▶ **TASK DETAILS**:
Your job is to return every line of the listing holding the string "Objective".
________________________
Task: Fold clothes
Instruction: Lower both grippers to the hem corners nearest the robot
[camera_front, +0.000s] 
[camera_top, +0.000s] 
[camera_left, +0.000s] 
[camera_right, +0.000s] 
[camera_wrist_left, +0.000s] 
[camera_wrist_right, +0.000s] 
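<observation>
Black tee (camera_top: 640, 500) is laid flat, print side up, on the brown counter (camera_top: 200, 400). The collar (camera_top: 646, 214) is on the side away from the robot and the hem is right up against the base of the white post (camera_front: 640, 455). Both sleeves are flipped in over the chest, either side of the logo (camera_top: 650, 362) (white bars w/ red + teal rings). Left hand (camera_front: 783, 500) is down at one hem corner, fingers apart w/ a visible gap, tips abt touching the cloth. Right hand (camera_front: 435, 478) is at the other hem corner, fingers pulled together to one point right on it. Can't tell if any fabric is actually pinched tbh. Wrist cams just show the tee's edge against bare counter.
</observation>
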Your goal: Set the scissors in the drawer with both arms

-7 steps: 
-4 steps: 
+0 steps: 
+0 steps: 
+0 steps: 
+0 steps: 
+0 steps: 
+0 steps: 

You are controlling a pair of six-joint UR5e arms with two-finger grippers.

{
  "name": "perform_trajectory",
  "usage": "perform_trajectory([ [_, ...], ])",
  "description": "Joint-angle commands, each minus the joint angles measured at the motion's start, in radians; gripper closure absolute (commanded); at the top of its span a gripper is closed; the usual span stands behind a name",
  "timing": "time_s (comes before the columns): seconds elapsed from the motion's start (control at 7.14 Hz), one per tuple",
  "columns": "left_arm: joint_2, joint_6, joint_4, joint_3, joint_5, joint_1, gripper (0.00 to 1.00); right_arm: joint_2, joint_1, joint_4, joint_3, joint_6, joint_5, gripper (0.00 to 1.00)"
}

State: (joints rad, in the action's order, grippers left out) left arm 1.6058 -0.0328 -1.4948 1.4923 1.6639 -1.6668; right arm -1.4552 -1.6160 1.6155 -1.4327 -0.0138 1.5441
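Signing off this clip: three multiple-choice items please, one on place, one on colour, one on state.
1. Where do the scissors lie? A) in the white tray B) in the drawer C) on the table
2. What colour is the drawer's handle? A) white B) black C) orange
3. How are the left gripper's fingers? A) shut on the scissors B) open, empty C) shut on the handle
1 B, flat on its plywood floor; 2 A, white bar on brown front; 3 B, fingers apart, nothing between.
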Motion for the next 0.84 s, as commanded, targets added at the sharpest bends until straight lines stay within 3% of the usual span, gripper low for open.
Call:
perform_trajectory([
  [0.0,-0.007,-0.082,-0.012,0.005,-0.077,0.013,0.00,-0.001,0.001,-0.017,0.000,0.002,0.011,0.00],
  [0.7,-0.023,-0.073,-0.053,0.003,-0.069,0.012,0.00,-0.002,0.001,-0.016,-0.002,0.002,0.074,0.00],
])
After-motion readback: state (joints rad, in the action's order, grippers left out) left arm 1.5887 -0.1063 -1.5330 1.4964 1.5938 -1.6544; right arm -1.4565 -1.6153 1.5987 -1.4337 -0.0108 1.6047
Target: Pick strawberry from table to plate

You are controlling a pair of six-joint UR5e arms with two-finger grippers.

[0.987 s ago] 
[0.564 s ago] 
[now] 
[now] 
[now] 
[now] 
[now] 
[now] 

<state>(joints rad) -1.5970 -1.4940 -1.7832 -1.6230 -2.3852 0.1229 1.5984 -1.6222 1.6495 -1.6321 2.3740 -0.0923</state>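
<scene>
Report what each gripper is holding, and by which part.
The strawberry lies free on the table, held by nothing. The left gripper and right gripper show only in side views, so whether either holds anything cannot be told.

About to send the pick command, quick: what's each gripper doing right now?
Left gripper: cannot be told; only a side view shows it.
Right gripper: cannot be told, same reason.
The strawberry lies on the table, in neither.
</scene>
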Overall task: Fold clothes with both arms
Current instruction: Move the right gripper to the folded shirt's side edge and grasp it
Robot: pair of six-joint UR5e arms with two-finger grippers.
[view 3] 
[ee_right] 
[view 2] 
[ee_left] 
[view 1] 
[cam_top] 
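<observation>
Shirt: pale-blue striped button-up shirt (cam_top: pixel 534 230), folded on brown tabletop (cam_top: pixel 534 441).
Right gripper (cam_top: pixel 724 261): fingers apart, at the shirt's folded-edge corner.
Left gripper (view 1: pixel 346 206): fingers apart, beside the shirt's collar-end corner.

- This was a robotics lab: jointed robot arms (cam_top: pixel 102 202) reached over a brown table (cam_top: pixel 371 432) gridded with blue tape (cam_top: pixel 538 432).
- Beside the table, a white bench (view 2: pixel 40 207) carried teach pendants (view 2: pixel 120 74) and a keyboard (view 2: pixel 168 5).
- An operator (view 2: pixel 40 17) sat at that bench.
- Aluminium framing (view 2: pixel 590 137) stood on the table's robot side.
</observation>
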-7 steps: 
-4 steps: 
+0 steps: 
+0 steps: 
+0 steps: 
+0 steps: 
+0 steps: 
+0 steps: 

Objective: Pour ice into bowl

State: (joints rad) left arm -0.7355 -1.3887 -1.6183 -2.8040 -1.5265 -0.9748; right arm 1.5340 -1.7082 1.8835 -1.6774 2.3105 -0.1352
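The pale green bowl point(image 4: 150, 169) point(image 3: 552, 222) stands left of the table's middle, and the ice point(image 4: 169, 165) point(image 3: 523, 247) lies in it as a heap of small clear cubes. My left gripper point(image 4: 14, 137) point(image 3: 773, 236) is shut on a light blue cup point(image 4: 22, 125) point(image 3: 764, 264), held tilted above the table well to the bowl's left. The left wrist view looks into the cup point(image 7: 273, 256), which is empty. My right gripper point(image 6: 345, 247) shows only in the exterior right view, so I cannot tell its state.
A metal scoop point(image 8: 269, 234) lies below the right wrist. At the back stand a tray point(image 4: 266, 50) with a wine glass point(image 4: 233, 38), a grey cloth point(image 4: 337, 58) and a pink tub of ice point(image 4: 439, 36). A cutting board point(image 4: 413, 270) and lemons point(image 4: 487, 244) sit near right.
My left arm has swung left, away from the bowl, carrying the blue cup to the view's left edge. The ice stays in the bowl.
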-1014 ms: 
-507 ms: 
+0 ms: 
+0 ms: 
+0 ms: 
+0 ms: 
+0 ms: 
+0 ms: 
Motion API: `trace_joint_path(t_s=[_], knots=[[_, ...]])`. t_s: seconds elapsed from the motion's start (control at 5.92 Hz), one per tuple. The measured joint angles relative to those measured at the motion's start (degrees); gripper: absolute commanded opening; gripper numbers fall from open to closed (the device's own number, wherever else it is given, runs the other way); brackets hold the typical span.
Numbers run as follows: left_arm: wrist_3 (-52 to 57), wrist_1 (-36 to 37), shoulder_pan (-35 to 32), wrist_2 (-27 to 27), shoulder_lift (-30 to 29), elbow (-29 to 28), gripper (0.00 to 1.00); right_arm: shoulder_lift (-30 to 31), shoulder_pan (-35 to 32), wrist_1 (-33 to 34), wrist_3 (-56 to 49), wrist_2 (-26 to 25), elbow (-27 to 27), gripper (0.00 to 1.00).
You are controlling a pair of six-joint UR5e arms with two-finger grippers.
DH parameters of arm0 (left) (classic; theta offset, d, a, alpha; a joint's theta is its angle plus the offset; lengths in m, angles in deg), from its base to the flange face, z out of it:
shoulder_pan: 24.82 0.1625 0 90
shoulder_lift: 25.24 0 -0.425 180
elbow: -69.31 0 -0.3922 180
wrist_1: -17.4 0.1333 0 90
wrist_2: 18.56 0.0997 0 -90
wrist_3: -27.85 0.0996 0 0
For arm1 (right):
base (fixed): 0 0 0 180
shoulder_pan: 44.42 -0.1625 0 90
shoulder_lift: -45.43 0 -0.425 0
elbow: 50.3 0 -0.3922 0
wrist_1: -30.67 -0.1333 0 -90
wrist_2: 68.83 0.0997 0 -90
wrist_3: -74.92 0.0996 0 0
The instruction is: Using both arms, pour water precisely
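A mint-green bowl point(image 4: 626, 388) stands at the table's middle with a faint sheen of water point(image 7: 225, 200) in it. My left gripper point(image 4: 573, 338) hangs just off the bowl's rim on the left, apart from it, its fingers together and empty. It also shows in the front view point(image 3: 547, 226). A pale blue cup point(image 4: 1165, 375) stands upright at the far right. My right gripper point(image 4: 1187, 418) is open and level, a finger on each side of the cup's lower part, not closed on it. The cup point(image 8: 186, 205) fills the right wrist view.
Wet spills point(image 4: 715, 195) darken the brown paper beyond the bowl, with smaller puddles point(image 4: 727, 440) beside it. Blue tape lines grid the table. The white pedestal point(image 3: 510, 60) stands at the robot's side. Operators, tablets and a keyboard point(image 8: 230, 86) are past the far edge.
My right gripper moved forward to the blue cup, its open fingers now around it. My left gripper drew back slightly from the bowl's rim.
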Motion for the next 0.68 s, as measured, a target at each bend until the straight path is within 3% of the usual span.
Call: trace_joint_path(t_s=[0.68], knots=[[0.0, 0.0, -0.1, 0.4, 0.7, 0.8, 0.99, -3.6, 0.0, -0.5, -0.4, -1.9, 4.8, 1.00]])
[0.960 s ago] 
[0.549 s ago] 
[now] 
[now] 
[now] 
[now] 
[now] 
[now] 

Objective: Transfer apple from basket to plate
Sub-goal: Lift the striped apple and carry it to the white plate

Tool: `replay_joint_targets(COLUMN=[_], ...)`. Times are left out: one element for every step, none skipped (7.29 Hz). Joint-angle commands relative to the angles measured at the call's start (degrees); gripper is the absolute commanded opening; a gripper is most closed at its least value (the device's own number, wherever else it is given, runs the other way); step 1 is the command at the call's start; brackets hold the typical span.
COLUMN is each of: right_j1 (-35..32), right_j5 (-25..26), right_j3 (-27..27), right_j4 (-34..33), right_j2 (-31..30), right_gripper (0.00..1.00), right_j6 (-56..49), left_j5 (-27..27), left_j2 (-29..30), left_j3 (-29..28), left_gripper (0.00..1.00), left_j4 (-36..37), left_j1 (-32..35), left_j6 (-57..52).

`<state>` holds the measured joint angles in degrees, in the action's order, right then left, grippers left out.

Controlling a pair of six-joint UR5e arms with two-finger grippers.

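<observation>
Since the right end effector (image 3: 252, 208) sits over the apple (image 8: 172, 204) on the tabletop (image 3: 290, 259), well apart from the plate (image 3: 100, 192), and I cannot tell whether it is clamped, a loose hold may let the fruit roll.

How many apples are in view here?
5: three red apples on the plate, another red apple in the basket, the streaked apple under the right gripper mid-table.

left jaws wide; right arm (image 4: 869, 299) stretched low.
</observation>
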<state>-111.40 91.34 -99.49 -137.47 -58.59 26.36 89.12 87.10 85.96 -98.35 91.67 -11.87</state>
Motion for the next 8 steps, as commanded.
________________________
▶ **TASK SOLUTION**:
Objective: Pour ice into bowl
Objective: Transfer apple from basket to plate

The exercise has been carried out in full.